Lo scontro epico fra Coe ed Ovett diede colori stupendi allo stadio Lenin di Mosca. Era l’anno bisestile 1980, Olimpiadi del boicottaggio americano. I duellanti, proprio come nel 1977 Ridley Scott vedeva al cinema Keith Carradine ed Harvey Keitel, si sfidavano nella gara che piaceva al rivale. Prima gli 800. Sebastian Coe era il favorito, primatista mondiale ad Oslo nel 1979, l’anno in cui in 41 giorni battè 3 record assoluti. Una volata sporca, di quelle dove vedi tutta la tua vita sportiva, i due si erano affrontati l’ultima volta sulla distanza agli europei del 1978, pista fredda di Praga quella del doppio oro di Mennea, Ovett davanti a Coe, ma Beyer davanti a tutti e due. Steve attacca e Sebastian aspetta, la roccia di Brighton si fa largo a gomitate, rischia la squalifica, vede la luce, Coe va all’esterno, prova l’assalto fuori dalla mischia, dai colpi duri, ma è tardi, alle 19.27 del 26 luglio deve inchinarsi al nemico, ma lo fa alla sua maniera: «Domani è un altro giorno, ci sarà un’altra battaglia».
Appuntamento alla finale dei 1500, la gara di Ovett, che ha vinto 42 gare consecutive sulla distanza metrica e sul miglio, imbattuto da 3 anni. Una guerra mediatica, battaglia di nervi, la rivincita. A 200 metri dall’arrivo, in quella sera moscovita del 1° agosto, mentre i colleghi inglesi, reduci da tristi sbronze, nostalgia, ma anche orogoglio, discutendo di una rivalità che coinvolgeva tutti, si agitavano vedendo Coe, dietro al tedesco dell’Est Straub, 2 metri avanti ad Ovett. Sull’ultima curva attaccano quasi nello stesso momento, ma il barone aumenta ancora ad 80 metri dalla fine e passa il traguardo allargando le braccia come un Cristo redento, mentre Ovett non riesce a superare il solido tedesco. Coe si mette in ginocchio e bacia la pista: «Forse qualcuno, in qualche parte, ha voluto farmi sapere che mi ama. L’atletica è una grande cosa perché in ogni gara è come se affrontassi una mano di poker, tu sai cosa hai in mano, anche se sono cartacce devi fingere di essere pronto a tutto».

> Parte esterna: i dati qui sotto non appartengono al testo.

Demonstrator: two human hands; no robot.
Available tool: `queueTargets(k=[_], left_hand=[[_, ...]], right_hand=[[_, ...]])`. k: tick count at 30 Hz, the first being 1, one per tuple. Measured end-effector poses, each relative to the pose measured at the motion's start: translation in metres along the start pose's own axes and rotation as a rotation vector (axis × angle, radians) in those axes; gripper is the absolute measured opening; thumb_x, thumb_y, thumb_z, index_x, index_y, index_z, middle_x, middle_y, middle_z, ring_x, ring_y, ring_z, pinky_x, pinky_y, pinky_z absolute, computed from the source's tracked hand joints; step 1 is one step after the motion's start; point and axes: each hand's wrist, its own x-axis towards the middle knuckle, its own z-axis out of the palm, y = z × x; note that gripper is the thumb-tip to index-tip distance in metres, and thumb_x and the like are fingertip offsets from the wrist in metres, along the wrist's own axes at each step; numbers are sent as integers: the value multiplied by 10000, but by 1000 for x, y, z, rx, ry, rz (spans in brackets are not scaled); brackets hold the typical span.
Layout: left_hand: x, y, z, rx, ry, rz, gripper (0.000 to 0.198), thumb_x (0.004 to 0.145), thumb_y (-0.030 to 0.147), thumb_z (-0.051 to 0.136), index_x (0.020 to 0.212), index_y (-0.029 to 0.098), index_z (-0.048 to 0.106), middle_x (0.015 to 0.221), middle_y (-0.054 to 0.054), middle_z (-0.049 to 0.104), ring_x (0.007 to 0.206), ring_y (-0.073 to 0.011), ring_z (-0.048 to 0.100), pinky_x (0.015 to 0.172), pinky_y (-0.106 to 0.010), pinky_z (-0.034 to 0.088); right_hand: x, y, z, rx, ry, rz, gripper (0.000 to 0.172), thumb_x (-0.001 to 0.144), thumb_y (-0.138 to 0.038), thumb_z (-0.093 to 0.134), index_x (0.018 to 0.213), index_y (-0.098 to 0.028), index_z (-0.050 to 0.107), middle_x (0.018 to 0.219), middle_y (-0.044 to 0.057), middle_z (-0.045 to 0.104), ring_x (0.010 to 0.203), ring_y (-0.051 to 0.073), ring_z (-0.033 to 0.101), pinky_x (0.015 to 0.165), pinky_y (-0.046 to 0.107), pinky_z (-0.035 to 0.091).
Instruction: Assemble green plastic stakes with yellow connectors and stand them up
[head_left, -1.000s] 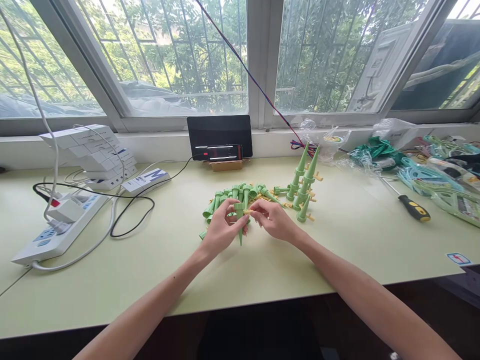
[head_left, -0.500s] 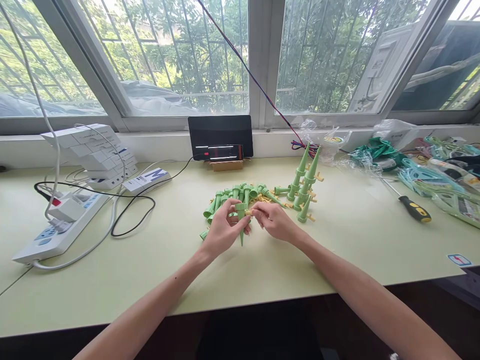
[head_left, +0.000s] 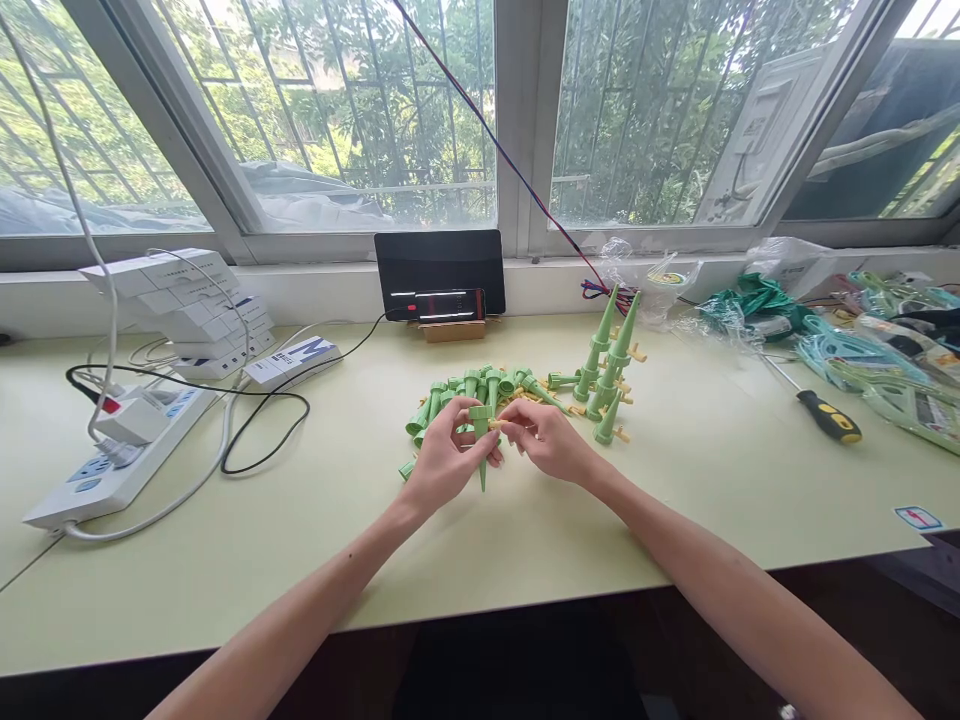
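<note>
My left hand [head_left: 444,458] grips a green plastic watering spike [head_left: 481,428], its pointed end down and its wide cap up. My right hand [head_left: 546,440] pinches a small yellow valve [head_left: 496,425] at the spike's side, just below the cap. Whether the valve is fully seated I cannot tell, since fingers cover part of it. Behind my hands lies a pile of green spikes [head_left: 435,400], with small yellow valves [head_left: 531,396] beside it. To the right stand stacked green spikes [head_left: 616,362], tips up, with yellow valves sticking out of their sides.
A screwdriver [head_left: 828,416] and plastic-wrapped packets [head_left: 919,400] lie to the right. A phone [head_left: 450,304] leans against a black tablet [head_left: 439,262] by the window. On the left are a power strip [head_left: 120,470], loose cables and stacked white boxes [head_left: 202,310].
Almost nothing differs. Both hands stay on the spike and valve, and the right fingers have shifted very slightly toward the spike.
</note>
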Motion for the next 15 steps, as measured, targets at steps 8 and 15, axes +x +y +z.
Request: queueTargets(k=[8,15], left_hand=[[0,-1,0,45,-4,-4,360,842,376,675,1067,224,438,842,27,587,621,-168,709,642,-335,604],[0,-2,-1,70,-7,-3,361,845,384,668,1072,226,437,837,27,584,635,-179,718,650,-339,603]], right_hand=[[0,2,0,-21,-13,6,129,934,-245,499,859,-178,579,700,3,582,581,120,477,564,256,393],[0,2,0,-31,-10,-1,148,935,-251,501,832,-179,579,642,-11,547,569,121,447,560,258,377]])
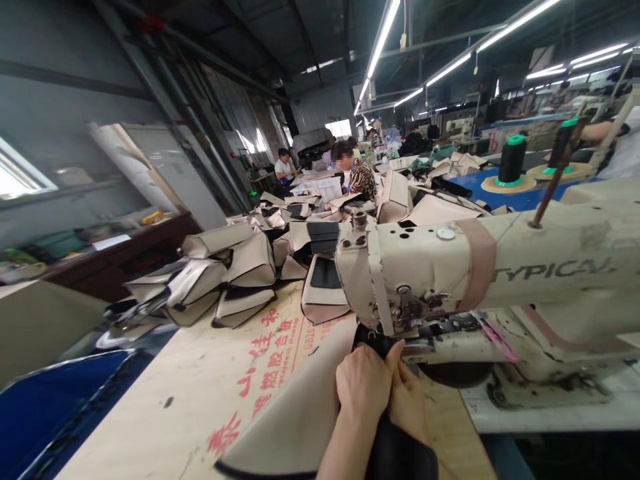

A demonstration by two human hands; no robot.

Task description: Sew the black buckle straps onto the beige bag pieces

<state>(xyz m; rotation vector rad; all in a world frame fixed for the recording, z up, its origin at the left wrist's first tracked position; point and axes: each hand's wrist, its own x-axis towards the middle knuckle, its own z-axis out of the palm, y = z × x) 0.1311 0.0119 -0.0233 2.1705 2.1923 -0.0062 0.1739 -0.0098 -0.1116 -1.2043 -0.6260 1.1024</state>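
Observation:
My left hand (363, 379) is closed, its fingers curled down on the work just in front of the sewing machine (415, 267). Beside it, my right hand (409, 403) grips the same work, with the thumb raised near the machine's arm. Between them is a beige fabric piece with black trim (295, 407), its broad panel spreading left over the table. A black part of it hangs below my hands, and its far end lies under the presser foot area. My fingertips and the needle are largely hidden.
Beige and black sewn pieces (250, 260) are heaped behind and left on the plywood table (200, 373). Pink-handled thread snips (500, 339) rest on the machine's lower arm. Black thread cones (511, 162) stand at the back right. A blue-lined bin (65, 407) is at left; several people work farther off.

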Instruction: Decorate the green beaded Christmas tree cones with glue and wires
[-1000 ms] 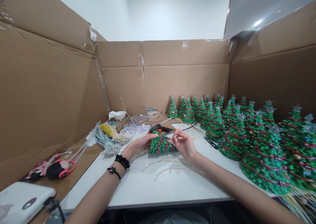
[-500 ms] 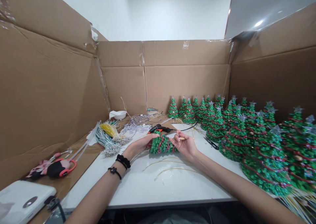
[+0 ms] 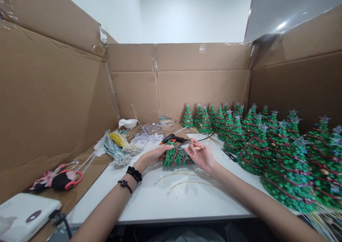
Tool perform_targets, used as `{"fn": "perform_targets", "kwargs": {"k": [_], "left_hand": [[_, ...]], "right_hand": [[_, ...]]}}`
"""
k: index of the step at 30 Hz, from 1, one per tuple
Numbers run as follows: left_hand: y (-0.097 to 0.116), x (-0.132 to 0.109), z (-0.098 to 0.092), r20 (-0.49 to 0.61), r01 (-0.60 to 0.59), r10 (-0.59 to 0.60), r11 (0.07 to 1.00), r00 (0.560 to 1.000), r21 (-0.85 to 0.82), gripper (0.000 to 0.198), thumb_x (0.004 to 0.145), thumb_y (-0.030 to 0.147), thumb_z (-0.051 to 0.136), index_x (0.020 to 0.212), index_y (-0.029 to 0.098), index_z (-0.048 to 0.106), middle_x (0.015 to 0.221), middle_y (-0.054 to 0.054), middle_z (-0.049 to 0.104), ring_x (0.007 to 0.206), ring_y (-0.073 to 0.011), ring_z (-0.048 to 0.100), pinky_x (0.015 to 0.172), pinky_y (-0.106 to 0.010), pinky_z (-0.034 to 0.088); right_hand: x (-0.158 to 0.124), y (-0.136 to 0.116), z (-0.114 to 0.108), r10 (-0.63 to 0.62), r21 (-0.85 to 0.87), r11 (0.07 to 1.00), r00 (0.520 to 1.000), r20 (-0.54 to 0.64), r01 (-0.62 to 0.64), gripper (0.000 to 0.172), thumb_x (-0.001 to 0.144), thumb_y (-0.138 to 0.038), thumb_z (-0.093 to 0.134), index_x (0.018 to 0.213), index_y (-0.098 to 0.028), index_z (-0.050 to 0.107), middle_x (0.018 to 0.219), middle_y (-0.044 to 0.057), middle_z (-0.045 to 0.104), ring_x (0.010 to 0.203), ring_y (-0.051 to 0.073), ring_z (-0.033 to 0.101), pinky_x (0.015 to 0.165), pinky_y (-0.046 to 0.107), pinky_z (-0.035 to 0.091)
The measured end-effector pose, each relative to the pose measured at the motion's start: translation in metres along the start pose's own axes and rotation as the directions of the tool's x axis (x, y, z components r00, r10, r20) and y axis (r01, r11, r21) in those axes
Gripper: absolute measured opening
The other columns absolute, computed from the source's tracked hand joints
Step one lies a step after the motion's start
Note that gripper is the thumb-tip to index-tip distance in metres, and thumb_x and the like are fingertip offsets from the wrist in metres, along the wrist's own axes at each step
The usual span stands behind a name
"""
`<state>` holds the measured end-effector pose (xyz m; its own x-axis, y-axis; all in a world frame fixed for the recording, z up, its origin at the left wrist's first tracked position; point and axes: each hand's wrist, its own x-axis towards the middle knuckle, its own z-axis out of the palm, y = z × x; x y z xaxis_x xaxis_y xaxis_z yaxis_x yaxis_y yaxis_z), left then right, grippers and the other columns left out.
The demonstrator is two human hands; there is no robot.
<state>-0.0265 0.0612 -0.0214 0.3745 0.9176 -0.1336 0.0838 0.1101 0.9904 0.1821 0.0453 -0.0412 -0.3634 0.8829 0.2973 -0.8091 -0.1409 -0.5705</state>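
Observation:
A small green beaded Christmas tree point(image 3: 177, 156) with red garland lies on its side above the white board. My left hand point(image 3: 156, 153) is closed on its left end, thumb on top. At the tree's right end is my right hand point(image 3: 199, 154), its fingers pinched around a thin tool with a light wooden handle point(image 3: 197, 148); the tip meets the tree's upper side. What the tip touches is too small to make out. Just behind the tree lies a black and orange glue gun point(image 3: 175, 138). Thin yellowish wires point(image 3: 192, 182) lie in front.
Rows of finished-looking beaded trees point(image 3: 256, 142) fill the right side. Black snips point(image 3: 229, 154) lie near them. Bundled wires point(image 3: 119, 149), glue sticks point(image 3: 92, 154) and a white bowl point(image 3: 128, 123) stand left and back. A white power bank point(image 3: 29, 213) sits front left. Cardboard walls point(image 3: 203, 89) enclose the table.
Both hands stay on the tree in nearly the same place. My right fingers and the tool have shifted very slightly, and the whole view has moved a little.

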Motion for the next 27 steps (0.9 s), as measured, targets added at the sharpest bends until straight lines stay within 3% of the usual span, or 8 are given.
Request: {"fn": "perform_targets", "kwargs": {"k": [8,12,15,17,19,22,24,27], "left_hand": [[0.008,0.000,0.009,-0.004,-0.085,0.085,0.996,0.996,0.013,0.040,0.075,0.055,0.056,0.091,0.019,0.064,0.075,-0.001,0.066,0.066,-0.0145,0.056,0.060,-0.025,0.042],[0.008,0.006,0.009,-0.168,-0.142,0.207,0.932,0.964,0.334,0.053,0.078,0.064,0.041,0.055,0.017,0.056,0.047,0.001,0.051,0.049,-0.0133,0.046,0.050,-0.025,0.033],[0.009,0.006,0.009,-0.323,-0.101,0.417,0.729,0.849,0.676,0.058,0.081,0.062,0.035,0.040,0.020,0.037,0.038,0.003,0.034,0.042,-0.0114,0.034,0.048,-0.027,0.023],[0.011,0.002,0.010,-0.352,-0.046,0.583,0.558,0.732,0.828,0.054,0.084,0.055,0.037,0.043,0.020,0.039,0.042,0.003,0.037,0.045,-0.0119,0.036,0.050,-0.027,0.023],[0.014,-0.002,0.012,-0.346,-0.024,0.711,0.455,0.612,0.890,0.040,0.086,0.045,0.039,0.057,0.019,0.049,0.055,0.001,0.049,0.051,-0.0128,0.042,0.053,-0.026,0.026],[0.019,-0.009,0.015,-0.222,-0.135,0.851,0.320,0.476,0.938,0.021,0.088,0.031,0.037,0.080,0.020,0.054,0.076,-0.002,0.058,0.066,-0.0145,0.050,0.062,-0.026,0.034],[0.020,-0.012,0.021,-0.001,-0.250,0.885,0.133,0.466,0.959,0.019,0.088,0.027,0.037,0.084,0.020,0.055,0.079,-0.003,0.059,0.075,-0.0166,0.051,0.070,-0.029,0.037],[0.020,-0.014,0.033,0.292,-0.355,0.816,-0.115,0.498,0.928,0.016,0.085,0.031,0.046,0.087,0.021,0.059,0.087,-0.005,0.063,0.086,-0.0203,0.050,0.079,-0.035,0.034]], "right_hand": [[0.001,-0.004,0.003,0.000,0.000,1.000,1.000,-0.016,0.000,0.017,0.078,-0.008,0.042,0.080,-0.016,0.057,0.049,-0.004,0.046,0.045,0.009,0.044,0.079,0.028,0.052],[0.002,-0.004,0.001,0.007,-0.006,1.000,1.000,-0.031,-0.007,0.014,0.078,-0.010,0.044,0.079,-0.016,0.057,0.048,-0.004,0.046,0.044,0.009,0.044,0.073,0.027,0.053],[0.002,-0.004,0.001,0.014,-0.018,1.000,0.999,-0.031,-0.015,0.013,0.077,-0.010,0.044,0.079,-0.016,0.056,0.048,-0.003,0.047,0.044,0.009,0.045,0.067,0.026,0.053],[0.002,-0.004,0.001,0.024,-0.026,0.999,0.999,-0.032,-0.025,0.013,0.076,-0.010,0.045,0.079,-0.016,0.055,0.048,-0.004,0.047,0.044,0.009,0.045,0.065,0.026,0.053],[0.001,-0.004,0.001,0.029,-0.031,0.999,0.999,-0.037,-0.030,0.012,0.075,-0.011,0.046,0.079,-0.016,0.055,0.048,-0.005,0.046,0.043,0.009,0.045,0.064,0.026,0.053],[0.001,-0.003,0.001,0.012,-0.031,0.999,0.999,-0.042,-0.013,0.010,0.074,-0.011,0.048,0.080,-0.016,0.054,0.048,-0.006,0.045,0.041,0.008,0.042,0.063,0.025,0.053],[0.002,-0.002,0.002,0.003,-0.025,1.000,0.999,-0.044,-0.004,0.010,0.074,-0.011,0.048,0.080,-0.016,0.053,0.049,-0.006,0.045,0.040,0.008,0.042,0.063,0.025,0.053],[0.002,-0.002,0.002,-0.001,0.000,1.000,0.999,-0.047,0.001,0.010,0.075,-0.011,0.047,0.079,-0.017,0.053,0.048,-0.007,0.044,0.041,0.008,0.044,0.066,0.025,0.054]]}}
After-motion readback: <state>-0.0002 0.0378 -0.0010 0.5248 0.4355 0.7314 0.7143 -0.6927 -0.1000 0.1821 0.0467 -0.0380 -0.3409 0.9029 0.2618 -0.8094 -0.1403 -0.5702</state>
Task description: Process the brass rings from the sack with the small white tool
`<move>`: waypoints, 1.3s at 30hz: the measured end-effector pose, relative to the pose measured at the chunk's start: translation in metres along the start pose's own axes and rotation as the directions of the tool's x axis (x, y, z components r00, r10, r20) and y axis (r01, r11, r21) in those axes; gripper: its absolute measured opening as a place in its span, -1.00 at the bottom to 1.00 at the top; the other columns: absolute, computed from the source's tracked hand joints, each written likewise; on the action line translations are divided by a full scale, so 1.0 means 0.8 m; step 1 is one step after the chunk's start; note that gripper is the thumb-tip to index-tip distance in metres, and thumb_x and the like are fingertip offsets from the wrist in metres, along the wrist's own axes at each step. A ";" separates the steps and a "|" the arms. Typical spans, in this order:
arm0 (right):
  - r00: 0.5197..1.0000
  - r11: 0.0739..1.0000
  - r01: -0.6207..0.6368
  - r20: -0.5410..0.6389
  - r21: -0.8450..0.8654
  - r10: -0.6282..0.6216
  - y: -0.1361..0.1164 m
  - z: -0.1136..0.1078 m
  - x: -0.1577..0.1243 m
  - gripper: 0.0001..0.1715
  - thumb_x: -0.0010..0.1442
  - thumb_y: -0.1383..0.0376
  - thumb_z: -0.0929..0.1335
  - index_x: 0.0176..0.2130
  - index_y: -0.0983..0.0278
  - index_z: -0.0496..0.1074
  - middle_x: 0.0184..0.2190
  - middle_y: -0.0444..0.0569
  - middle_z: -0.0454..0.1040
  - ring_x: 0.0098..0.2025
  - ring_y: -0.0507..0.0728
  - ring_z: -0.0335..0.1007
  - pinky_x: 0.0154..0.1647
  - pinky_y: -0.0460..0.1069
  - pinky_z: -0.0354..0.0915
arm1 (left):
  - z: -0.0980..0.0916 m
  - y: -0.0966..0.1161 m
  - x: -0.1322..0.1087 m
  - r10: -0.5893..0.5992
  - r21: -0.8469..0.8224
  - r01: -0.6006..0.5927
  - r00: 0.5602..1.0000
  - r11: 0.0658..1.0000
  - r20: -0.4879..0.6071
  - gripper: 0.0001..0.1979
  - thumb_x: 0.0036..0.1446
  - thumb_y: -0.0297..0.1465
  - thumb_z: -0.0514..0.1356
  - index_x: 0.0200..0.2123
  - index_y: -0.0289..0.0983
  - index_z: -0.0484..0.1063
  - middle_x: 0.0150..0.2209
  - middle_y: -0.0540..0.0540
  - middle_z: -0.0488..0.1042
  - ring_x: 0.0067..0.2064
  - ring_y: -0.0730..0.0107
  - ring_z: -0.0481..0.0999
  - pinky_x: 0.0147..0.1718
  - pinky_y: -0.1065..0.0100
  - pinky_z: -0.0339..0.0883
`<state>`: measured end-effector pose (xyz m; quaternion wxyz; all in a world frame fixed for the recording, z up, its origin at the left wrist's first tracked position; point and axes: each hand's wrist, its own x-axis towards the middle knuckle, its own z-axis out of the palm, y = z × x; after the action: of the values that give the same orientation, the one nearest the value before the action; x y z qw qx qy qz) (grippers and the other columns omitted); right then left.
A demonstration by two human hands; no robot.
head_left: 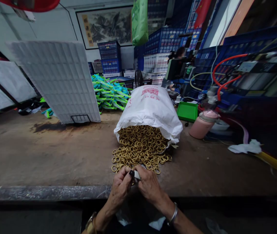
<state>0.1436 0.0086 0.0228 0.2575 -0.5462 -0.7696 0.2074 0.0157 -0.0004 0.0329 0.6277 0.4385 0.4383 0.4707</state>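
A white sack (pixel 151 109) lies on its side on the brown worktable (pixel 43 156), spilling a heap of brass rings (pixel 139 148) toward me. At the table's front edge, just below the heap, my left hand (pixel 120 190) and my right hand (pixel 149 185) meet with fingers closed. Between their fingertips sits a small dark and white part (pixel 135 175) that both hands pinch. Exactly what the part is stays too small to name. A watch shows on my left wrist, a bracelet on my right.
A white gridded tray (pixel 58 78) leans upright at the back left. Green-blue bundles (pixel 109 92) lie behind the sack. A green box (pixel 187 111), a pink flask (pixel 203 123) and hoses with machinery (pixel 228 71) crowd the right. Stacked blue crates (pixel 163 40) stand behind; a person sits far back.
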 end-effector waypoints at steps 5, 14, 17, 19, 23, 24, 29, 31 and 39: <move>0.999 0.999 -0.022 -0.029 -0.044 0.021 -0.004 0.002 0.000 -0.76 0.00 0.52 0.16 -0.39 0.26 0.29 -0.46 -0.09 0.43 -0.42 0.04 0.31 -0.44 -0.10 -0.04 | 0.000 -0.002 0.001 0.000 0.017 0.000 1.000 1.000 -0.019 -0.61 -0.11 -0.06 0.17 -0.55 -0.26 0.18 -0.65 0.14 0.14 -0.67 0.64 -0.02 -0.69 0.50 -0.14; 0.970 0.947 -0.236 0.013 -0.217 0.244 0.034 0.011 0.012 -0.76 -0.04 0.53 0.18 -0.38 0.26 0.28 -0.53 -0.09 0.42 -0.51 0.02 0.26 -0.51 -0.08 -0.13 | 0.000 -0.014 -0.021 -0.047 0.011 0.046 0.993 0.999 0.110 -0.67 0.01 -0.12 0.12 -0.53 -0.28 0.22 -0.64 0.10 0.19 -0.67 0.66 0.04 -0.70 0.53 -0.09; 0.973 0.941 -0.230 -0.045 -0.247 0.226 0.049 0.013 0.018 -0.73 -0.05 0.54 0.18 -0.36 0.26 0.28 -0.52 -0.09 0.42 -0.48 0.03 0.27 -0.49 -0.08 -0.11 | 0.002 -0.017 -0.024 -0.117 -0.093 0.131 0.983 0.987 0.143 -0.68 0.00 -0.12 0.13 -0.50 -0.28 0.23 -0.61 0.08 0.25 -0.71 0.68 0.04 -0.75 0.55 -0.11; 0.978 0.947 -0.208 -0.080 -0.246 0.194 0.051 0.013 0.023 -0.72 -0.02 0.53 0.17 -0.32 0.26 0.29 -0.50 -0.09 0.43 -0.46 0.03 0.29 -0.48 -0.09 -0.09 | 0.002 -0.019 -0.021 -0.160 -0.192 0.183 0.979 0.964 0.128 -0.66 -0.01 -0.11 0.13 -0.49 -0.29 0.25 -0.60 0.08 0.26 -0.71 0.68 0.05 -0.76 0.56 -0.09; 0.987 0.946 -0.157 -0.064 -0.283 0.145 0.042 0.011 0.038 -0.55 -0.02 0.54 0.17 -0.11 0.25 0.25 -0.37 -0.05 0.46 -0.36 0.05 0.34 -0.42 -0.09 -0.02 | -0.005 -0.022 -0.014 -0.191 -0.294 0.210 0.977 0.933 0.091 -0.70 0.00 -0.16 0.14 -0.46 -0.32 0.29 -0.60 0.04 0.29 -0.68 0.65 0.13 -0.74 0.57 -0.01; 0.990 0.942 -0.142 -0.041 -0.305 0.136 0.040 0.011 0.042 -0.53 -0.01 0.53 0.17 -0.08 0.25 0.23 -0.35 -0.04 0.46 -0.34 0.06 0.35 -0.41 -0.09 0.00 | -0.007 -0.022 -0.013 -0.189 -0.321 0.205 0.979 0.925 0.080 -0.72 -0.01 -0.18 0.16 -0.45 -0.31 0.29 -0.57 0.02 0.33 -0.67 0.65 0.14 -0.75 0.57 -0.01; 0.992 0.909 -0.104 0.020 -0.404 0.122 0.040 0.021 0.051 -0.66 0.07 0.50 0.16 -0.19 0.21 0.31 -0.33 -0.05 0.47 -0.35 0.08 0.37 -0.43 -0.08 -0.01 | -0.015 -0.023 -0.011 -0.257 -0.469 0.255 0.965 0.846 0.061 -0.68 -0.09 -0.21 0.22 -0.29 -0.26 0.33 -0.52 0.03 0.36 -0.65 0.61 0.20 -0.76 0.57 -0.03; 0.994 0.908 -0.102 -0.002 -0.407 0.111 0.044 0.026 0.052 -0.67 0.08 0.49 0.15 -0.22 0.20 0.32 -0.36 -0.07 0.47 -0.37 0.07 0.37 -0.45 -0.07 -0.03 | -0.018 -0.025 -0.008 -0.292 -0.524 0.281 0.954 0.804 0.063 -0.70 -0.13 -0.21 0.26 -0.38 -0.30 0.37 -0.53 0.02 0.35 -0.63 0.61 0.23 -0.75 0.58 -0.03; 0.993 0.924 -0.118 -0.041 -0.363 0.110 0.057 0.025 0.057 -0.72 0.03 0.51 0.18 -0.32 0.22 0.33 -0.46 -0.10 0.45 -0.43 0.02 0.33 -0.47 -0.09 -0.07 | -0.027 -0.036 0.007 -0.320 -0.549 0.288 0.947 0.785 0.039 -0.75 -0.11 -0.29 0.28 -0.54 -0.35 0.32 -0.56 0.00 0.35 -0.56 0.57 0.32 -0.71 0.58 0.05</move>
<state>0.1518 0.0658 -0.0123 0.1468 -0.6303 -0.7591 0.0700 0.0017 0.0027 -0.0008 0.7815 0.1508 0.3672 0.4812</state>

Così è stato e quando Coe, 4 anni dopo ha rivinto il titolo dei 1500 a Los Angeles, battendo questa volta Steve Cramm, entrando nella storia per la magica doppietta olimpica, Ovett era diretto all’ospedale per un serio problema ai bronchi, mentre il barone aveva ancora la forza per correre verso i banchi della stampa dove aveva qualcosa da chiedere: «Chi ha detto che ero finito?». Il tipo era questo, è ancora così adesso. Bello ed impossibile.

Comunque mille auguri sir, un campione che non puoi dimenticare anche se tifavi per il suo avversario.